Problem requirements:
For the entries that appear below, write out the exact text and omit the pictures.

Records drawn from a dataset:
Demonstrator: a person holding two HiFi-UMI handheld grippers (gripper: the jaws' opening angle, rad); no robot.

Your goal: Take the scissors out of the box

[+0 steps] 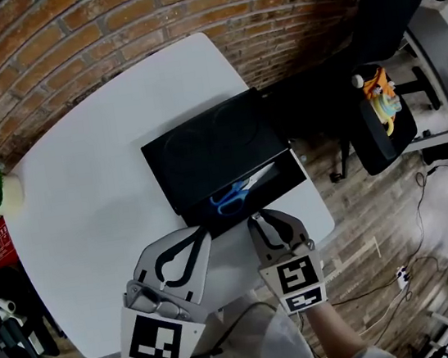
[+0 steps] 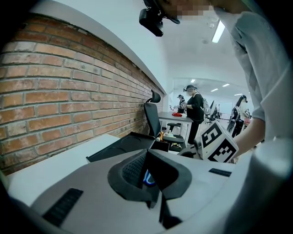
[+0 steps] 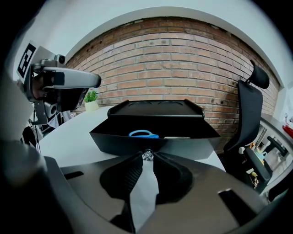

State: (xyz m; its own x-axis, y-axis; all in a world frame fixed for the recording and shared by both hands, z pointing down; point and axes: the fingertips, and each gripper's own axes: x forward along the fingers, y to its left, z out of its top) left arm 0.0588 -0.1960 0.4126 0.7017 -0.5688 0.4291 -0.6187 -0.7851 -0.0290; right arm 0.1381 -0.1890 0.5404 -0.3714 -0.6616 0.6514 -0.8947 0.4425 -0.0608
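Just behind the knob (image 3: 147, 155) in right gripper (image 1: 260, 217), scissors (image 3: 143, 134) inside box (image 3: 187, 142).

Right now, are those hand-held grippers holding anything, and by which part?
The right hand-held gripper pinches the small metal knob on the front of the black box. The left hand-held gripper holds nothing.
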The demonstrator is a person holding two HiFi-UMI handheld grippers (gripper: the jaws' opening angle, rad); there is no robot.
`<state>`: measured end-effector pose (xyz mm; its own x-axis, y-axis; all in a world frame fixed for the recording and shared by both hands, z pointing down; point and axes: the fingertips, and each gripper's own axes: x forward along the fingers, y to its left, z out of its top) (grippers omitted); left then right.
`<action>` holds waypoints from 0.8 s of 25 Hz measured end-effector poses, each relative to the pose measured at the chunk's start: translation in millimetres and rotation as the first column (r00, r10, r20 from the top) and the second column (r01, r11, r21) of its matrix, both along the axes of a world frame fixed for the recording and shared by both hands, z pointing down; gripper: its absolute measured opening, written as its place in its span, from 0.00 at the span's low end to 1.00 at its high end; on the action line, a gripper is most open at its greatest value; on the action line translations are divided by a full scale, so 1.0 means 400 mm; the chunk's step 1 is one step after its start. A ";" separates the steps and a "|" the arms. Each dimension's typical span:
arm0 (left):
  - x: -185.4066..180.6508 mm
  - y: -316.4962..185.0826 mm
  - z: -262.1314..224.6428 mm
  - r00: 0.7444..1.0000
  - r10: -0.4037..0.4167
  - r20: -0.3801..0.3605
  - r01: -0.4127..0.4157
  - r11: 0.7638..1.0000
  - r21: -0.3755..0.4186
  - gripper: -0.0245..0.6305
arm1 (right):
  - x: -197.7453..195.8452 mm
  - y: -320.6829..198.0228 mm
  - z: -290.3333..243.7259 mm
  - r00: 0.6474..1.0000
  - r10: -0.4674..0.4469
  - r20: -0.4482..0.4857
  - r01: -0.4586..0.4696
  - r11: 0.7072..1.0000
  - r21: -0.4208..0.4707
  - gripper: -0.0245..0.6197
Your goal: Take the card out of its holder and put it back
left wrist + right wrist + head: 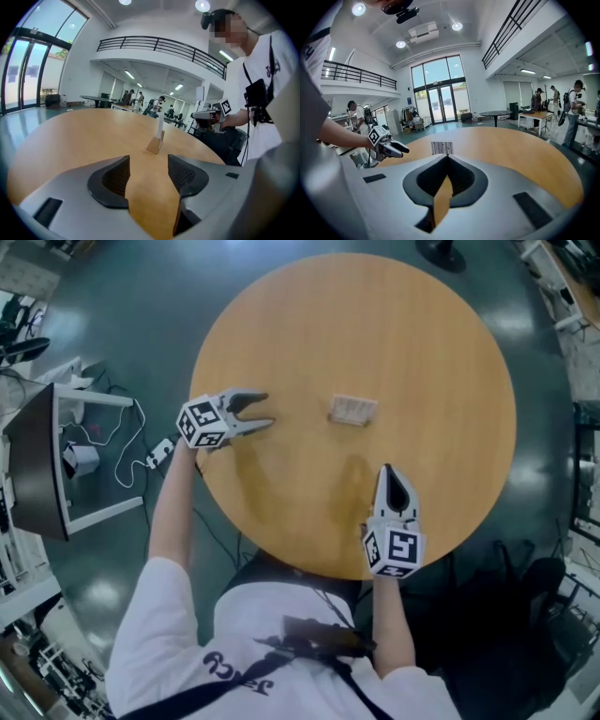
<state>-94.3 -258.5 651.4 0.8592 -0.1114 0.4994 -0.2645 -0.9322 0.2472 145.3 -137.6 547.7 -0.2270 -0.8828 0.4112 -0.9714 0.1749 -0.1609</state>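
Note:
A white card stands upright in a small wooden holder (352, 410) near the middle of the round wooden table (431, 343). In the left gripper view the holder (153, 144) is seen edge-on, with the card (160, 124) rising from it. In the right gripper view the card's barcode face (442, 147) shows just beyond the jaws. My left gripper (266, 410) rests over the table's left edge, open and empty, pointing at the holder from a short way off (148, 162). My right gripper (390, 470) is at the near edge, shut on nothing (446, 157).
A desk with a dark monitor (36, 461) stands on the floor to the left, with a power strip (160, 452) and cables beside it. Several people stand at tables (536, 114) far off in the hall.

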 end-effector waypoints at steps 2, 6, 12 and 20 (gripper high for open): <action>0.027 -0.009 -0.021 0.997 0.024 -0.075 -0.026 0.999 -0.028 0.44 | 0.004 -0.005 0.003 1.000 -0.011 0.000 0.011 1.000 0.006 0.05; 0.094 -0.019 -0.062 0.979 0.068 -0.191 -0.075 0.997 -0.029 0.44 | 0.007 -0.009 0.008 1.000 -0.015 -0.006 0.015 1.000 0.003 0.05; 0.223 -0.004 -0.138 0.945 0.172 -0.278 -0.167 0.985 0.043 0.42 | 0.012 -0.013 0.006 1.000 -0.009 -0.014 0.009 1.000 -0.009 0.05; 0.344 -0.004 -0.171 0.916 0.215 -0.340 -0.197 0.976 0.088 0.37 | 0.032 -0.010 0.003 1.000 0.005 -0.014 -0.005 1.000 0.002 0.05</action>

Task result:
Demonstrator: a person holding two HiFi-UMI handheld grippers (gripper: the jaws' opening angle, rad); no robot.

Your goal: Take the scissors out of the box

[+0 steps] 
[+0 steps] 
[+0 steps] 

State: (xyz m; its own x-axis, y-axis; all in a world frame fixed for the recording and shared by both hands, z pointing down; point and axes: the fingertips, and each gripper's own axes: x forward along the fingers, y to its left, z out of its top) left arm 0.0588 -0.1960 0.4126 0.7017 -0.5688 0.4291 -0.6187 -0.7851 -0.0290; right arm 0.1381 -0.1890 0.5404 -0.3714 -0.6616 0.6514 -0.8947 0.4425 -0.0608
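Just behind the knob (image 3: 147, 155) in right gripper (image 1: 260, 217), scissors (image 3: 143, 134) inside box (image 3: 187, 142).

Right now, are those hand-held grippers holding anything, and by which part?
The right hand-held gripper pinches the small metal knob on the front of the black box. The left hand-held gripper holds nothing.
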The demonstrator is a person holding two HiFi-UMI handheld grippers (gripper: the jaws' opening angle, rad); there is no robot.
`<state>`: measured end-effector pose (xyz mm; its own x-axis, y-axis; all in a world frame fixed for the recording and shared by both hands, z pointing down; point and axes: the fingertips, and each gripper's own axes: x forward along the fingers, y to its left, z out of its top) (grippers omitted); left then right.
`<action>` holds waypoints from 0.8 s of 25 Hz measured end-effector poses, each relative to the pose measured at the chunk's start: translation in millimetres and rotation as the first column (r00, r10, r20 from the top) and the second column (r01, r11, r21) of its matrix, both along the axes of a world frame fixed for the recording and shared by both hands, z pointing down; gripper: its absolute measured opening, written as its place in its span, from 0.00 at the span's low end to 1.00 at its high end; on the action line, a gripper is most open at its greatest value; on the action line translations are divided by a full scale, so 1.0 means 400 mm; the chunk's step 1 is one step after its start. A ";" separates the steps and a "|" the arms. Each dimension's typical span:
arm0 (left):
  - x: -185.4066..180.6508 mm
  - y: -316.4962..185.0826 mm
  - z: -262.1314..224.6428 mm
  - r00: 0.7444..1.0000
  - r10: -0.4037..0.4167
  - r20: -0.3801..0.3605
  - r01: -0.4127..0.4157
  - r11: 0.7638..1.0000
  - r21: -0.3755..0.4186
  - gripper: -0.0245..0.6305
arm1 (right):
  - x: -197.7453..195.8452 mm
  - y: -320.6829..198.0228 mm
  - z: -290.3333..243.7259 mm
  - r00: 0.6474..1.0000
  - r10: -0.4674..0.4469
  - r20: -0.4482..0.4857
  - r01: -0.4586..0.4696
  - r11: 0.7072..1.0000
  - r21: -0.4208..0.4707
  - gripper: -0.0245..0.6197
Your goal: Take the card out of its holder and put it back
left wrist + right wrist + head: 
<state>-94.3 -258.5 651.4 0.8592 -0.1114 0.4994 -0.2645 -0.9322 0.2472 145.3 -137.6 547.7 -0.2270 -0.8828 0.4112 -0.9714 0.1749 -0.1609</state>
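Note:
A white card stands upright in a small wooden holder (352, 410) near the middle of the round wooden table (431, 343). In the left gripper view the holder (153, 144) is seen edge-on, with the card (160, 124) rising from it. In the right gripper view the card's barcode face (442, 147) shows just beyond the jaws. My left gripper (266, 410) rests over the table's left edge, open and empty, pointing at the holder from a short way off (148, 162). My right gripper (390, 470) is at the near edge, shut on nothing (446, 157).
A desk with a dark monitor (36, 461) stands on the floor to the left, with a power strip (160, 452) and cables beside it. Several people stand at tables (536, 114) far off in the hall.
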
 end-effector waypoints at steps 2, 6, 12 and 20 (gripper high for open): <action>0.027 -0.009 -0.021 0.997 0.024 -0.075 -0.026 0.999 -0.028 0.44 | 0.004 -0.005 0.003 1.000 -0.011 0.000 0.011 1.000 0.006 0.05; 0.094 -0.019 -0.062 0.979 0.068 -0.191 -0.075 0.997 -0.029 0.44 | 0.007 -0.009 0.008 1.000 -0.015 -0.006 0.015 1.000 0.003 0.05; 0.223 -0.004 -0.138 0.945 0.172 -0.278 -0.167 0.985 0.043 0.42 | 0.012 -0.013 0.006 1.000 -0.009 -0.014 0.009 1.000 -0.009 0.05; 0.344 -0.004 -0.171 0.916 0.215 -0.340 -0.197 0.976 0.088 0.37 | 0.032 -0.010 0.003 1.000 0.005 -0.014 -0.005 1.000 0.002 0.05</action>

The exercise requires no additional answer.